Les types de voilier de plaisance par Yannick Dacheville

Un voilier est un bateau composé de pièces de tissu avec une ou plusieurs coques et d’un gréement constitué d’un mât qui porte les voiles servant à le propulser le bateau, grâce à la force du vent.

Il désigne le premier moyen de transport utilisé depuis de nombreuses années pour parcourir de longues distances. Il est également utilisé pour la pêche en mer, les batailles navales et d’autres activités militaires. Il est utilisé à d’autres fins après la révolution française, tels que la voile sportive, la navigation de plaisance, etc.

Les catégories de navire de plaisance et les exigences de sécurité avec Yannick Dacheville

Les voiliers sont généralement composés d’une (monocoque) ou plusieurs coques (multicoque), d’un gréement avec au moins un mât portant la ou les voiles. Les multicoques (Catamarans, Trimarans, etc.) atteignent des performances inaccessibles au monocoque avec un plus au niveau du confort, de l’élégance, de la rapidité et de la stabilité.

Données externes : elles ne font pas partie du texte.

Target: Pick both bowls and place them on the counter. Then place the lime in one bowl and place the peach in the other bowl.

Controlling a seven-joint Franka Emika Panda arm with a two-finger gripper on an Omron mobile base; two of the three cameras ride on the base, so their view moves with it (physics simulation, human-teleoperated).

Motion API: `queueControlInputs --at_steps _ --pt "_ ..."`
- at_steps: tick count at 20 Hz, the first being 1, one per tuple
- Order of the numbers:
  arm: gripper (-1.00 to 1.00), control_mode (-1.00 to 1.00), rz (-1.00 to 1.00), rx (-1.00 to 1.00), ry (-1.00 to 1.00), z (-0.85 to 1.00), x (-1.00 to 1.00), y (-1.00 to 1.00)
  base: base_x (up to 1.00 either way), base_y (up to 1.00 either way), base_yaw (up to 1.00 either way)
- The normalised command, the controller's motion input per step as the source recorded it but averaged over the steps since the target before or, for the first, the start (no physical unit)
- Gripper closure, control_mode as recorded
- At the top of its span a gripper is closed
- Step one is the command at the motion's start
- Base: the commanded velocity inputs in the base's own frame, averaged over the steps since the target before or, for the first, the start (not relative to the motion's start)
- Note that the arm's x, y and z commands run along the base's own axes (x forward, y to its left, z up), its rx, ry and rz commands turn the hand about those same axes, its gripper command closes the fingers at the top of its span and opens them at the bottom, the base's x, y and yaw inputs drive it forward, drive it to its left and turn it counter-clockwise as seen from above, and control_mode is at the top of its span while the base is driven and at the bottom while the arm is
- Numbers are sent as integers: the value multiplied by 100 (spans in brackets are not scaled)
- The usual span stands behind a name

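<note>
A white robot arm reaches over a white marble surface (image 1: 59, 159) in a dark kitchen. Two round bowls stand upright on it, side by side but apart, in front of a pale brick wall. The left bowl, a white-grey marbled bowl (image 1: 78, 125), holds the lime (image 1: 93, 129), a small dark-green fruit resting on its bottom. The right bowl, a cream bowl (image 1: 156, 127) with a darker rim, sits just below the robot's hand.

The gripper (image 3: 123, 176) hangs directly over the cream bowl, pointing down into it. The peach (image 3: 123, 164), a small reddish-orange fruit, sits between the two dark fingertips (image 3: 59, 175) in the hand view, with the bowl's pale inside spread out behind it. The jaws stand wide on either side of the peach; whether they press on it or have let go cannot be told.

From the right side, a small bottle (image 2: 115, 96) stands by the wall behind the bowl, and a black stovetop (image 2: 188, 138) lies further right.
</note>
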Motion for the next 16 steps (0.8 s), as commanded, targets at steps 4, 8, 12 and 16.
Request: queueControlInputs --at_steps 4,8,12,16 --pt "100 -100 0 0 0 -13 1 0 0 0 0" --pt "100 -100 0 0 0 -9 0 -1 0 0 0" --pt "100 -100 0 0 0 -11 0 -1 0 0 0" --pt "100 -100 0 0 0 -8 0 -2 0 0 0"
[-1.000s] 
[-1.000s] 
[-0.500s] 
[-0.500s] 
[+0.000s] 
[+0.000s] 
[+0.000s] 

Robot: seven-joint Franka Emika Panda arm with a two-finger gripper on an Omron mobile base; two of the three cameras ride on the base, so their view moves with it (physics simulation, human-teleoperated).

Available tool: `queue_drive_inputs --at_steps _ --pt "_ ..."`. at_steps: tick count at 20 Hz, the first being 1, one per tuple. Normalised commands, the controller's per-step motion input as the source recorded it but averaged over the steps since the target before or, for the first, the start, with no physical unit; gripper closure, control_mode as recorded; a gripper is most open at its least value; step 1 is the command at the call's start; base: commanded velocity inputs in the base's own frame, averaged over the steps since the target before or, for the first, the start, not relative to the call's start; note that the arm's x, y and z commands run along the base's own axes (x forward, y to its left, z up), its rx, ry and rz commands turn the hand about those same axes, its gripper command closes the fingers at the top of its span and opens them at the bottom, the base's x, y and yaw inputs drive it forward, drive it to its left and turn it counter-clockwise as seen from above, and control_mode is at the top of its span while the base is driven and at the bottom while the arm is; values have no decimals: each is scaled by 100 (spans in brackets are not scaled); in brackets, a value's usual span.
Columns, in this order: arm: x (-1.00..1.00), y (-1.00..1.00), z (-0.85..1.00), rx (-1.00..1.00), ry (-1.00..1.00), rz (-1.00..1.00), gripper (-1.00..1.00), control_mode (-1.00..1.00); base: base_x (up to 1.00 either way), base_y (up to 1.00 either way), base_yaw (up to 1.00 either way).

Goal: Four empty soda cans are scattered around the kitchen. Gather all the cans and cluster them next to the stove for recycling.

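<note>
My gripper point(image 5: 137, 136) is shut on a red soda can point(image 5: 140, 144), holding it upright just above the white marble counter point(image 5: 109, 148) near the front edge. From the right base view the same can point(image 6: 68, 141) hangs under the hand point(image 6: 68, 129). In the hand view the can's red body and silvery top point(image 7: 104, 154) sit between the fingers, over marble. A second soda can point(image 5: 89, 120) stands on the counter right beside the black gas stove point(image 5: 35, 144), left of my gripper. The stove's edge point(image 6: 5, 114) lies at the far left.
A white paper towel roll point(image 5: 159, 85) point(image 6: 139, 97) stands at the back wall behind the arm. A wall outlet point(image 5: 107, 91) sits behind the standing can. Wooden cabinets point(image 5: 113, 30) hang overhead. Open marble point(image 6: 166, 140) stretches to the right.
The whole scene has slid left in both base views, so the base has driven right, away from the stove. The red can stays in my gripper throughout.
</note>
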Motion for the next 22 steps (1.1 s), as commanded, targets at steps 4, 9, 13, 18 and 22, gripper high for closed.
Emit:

Yannick Dacheville a constaté que la navigation de plaisance en voilier est une activité très pratiquée pour les loisirs, tels que des sorties de courte durée, des croisières ou des régates de détente. Ils privilégient le confort et la sécurité des passagers.

Les bateaux de plaisance sont classés selon quatre catégories bien distinctes, dont la première (A) concerne les navires conçus pour la navigation en haute mer (autosuffisants), pour de grands voyages où le vent peut dépasser la force 8 et les vagues de 4 m de hauteur.

La deuxième (B) touche ceux construits pour la navigation au large des côtes avec des vents atteignant toujours la force 8 et les vagues de 4 m de hauteur.

La catégorie C est attribuée aux embarcations conçues pour la navigation près des côtes, dans les grandes baies, dans les grands estuaires, dans les lacs et dans les rivières avec des vents de force 6 et des vagues de 2 m de haut.

La dernière catégorie (D) s’applique à celles construites pour la navigation en eaux protégées, dans des eaux côtières protégées, dans de petites baies, de petits lacs, de petites rivières et de petits canaux où la force du vent est de 4 et où les vagues sont occasionnelles avec une hauteur de 0,5 m.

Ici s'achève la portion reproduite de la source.